[Opening DATA PROVIDED section]

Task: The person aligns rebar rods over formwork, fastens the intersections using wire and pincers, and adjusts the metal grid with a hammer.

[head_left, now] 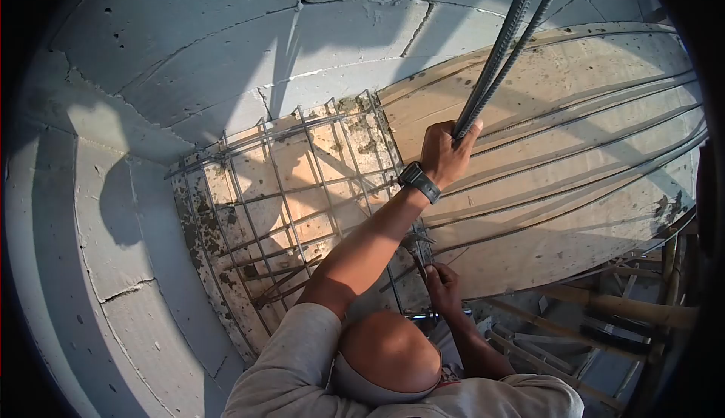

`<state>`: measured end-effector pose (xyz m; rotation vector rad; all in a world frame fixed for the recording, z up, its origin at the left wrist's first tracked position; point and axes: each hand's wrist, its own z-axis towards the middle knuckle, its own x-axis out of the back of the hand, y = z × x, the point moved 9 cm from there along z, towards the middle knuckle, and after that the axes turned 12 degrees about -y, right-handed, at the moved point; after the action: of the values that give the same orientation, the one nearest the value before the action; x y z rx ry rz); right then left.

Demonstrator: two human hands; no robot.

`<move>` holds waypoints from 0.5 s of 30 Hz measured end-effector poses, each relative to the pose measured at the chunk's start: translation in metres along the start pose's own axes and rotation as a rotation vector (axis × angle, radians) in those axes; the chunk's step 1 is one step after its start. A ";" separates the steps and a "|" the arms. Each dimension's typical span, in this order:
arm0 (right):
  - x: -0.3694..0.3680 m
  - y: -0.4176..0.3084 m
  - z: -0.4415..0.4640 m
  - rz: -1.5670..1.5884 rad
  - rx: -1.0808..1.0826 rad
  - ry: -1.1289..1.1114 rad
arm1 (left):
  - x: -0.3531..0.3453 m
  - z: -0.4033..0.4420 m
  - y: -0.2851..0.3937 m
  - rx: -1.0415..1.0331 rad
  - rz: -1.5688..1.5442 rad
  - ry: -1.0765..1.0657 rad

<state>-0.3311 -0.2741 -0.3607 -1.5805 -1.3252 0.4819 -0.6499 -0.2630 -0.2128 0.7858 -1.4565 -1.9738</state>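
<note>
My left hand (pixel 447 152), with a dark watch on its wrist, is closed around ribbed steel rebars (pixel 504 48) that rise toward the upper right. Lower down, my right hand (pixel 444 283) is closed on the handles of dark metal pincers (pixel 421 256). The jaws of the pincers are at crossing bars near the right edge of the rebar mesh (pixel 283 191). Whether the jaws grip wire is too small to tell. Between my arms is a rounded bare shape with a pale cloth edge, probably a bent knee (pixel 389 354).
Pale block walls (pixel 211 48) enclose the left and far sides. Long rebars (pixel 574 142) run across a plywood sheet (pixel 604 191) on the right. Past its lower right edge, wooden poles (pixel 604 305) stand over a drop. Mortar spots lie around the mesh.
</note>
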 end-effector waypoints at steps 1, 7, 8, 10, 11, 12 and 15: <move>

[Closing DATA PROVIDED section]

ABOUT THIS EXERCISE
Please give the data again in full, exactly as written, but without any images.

EXERCISE SOLUTION
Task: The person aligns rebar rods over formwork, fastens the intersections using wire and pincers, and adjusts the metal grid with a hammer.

[head_left, now] 

`<state>`: measured end-effector pose (xyz m; rotation vector rad; all in a world frame fixed for the recording, z up, its origin at the left wrist's first tracked position; point and axes: each hand's wrist, its own z-axis towards the middle knuckle, its own x-axis out of the back of the hand, y = z × x, the point moved 9 cm from there along z, towards the middle knuckle, and after that the axes turned 12 degrees about -y, right-handed, at the moved point; after the action: of the values that give the same orientation, the one nearest the value before the action; x y z rx ry rz); right then left.

Demonstrator: two human hands; no robot.

`<move>` holds waypoints from 0.5 s of 30 Hz measured end-effector poses, each relative to the pose measured at the chunk's start: translation in metres along the start pose's own axes and rotation as a rotation vector (axis × angle, radians) in those axes; the chunk's step 1 is one step after its start. A ";" separates the steps and a "|" the arms. Each dimension's typical span, in this order:
arm0 (right):
  - x: -0.3694..0.3680 m
  - y: -0.4176..0.3084 m
  - z: -0.4415..0.4640 m
  - rz: -1.5670..1.5884 rad
  - rx: -1.0808..1.0826 rad
  - ry: -1.1289..1.1114 rad
arm1 (left):
  - x: -0.3531..0.3453 m
  - z: -0.4033..0.4420 m
  - y: -0.2851..0.3937 m
  - rx: -1.0415..1.0331 rad
  - rz: -1.5688..1.5442 rad
  - ry: -1.0765..1.0657 rad

<state>-0.3311 -0.2741 -0.3607 -1.5805 -1.3252 0.4819 -0.6499 -0.2630 -0.2128 0.7858 -1.4565 -1.9738</state>
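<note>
My left hand (pixel 447 152), with a dark watch on its wrist, is closed around ribbed steel rebars (pixel 504 48) that rise toward the upper right. Lower down, my right hand (pixel 444 283) is closed on the handles of dark metal pincers (pixel 421 256). The jaws of the pincers are at crossing bars near the right edge of the rebar mesh (pixel 283 191). Whether the jaws grip wire is too small to tell. Between my arms is a rounded bare shape with a pale cloth edge, probably a bent knee (pixel 389 354).
Pale block walls (pixel 211 48) enclose the left and far sides. Long rebars (pixel 574 142) run across a plywood sheet (pixel 604 191) on the right. Past its lower right edge, wooden poles (pixel 604 305) stand over a drop. Mortar spots lie around the mesh.
</note>
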 end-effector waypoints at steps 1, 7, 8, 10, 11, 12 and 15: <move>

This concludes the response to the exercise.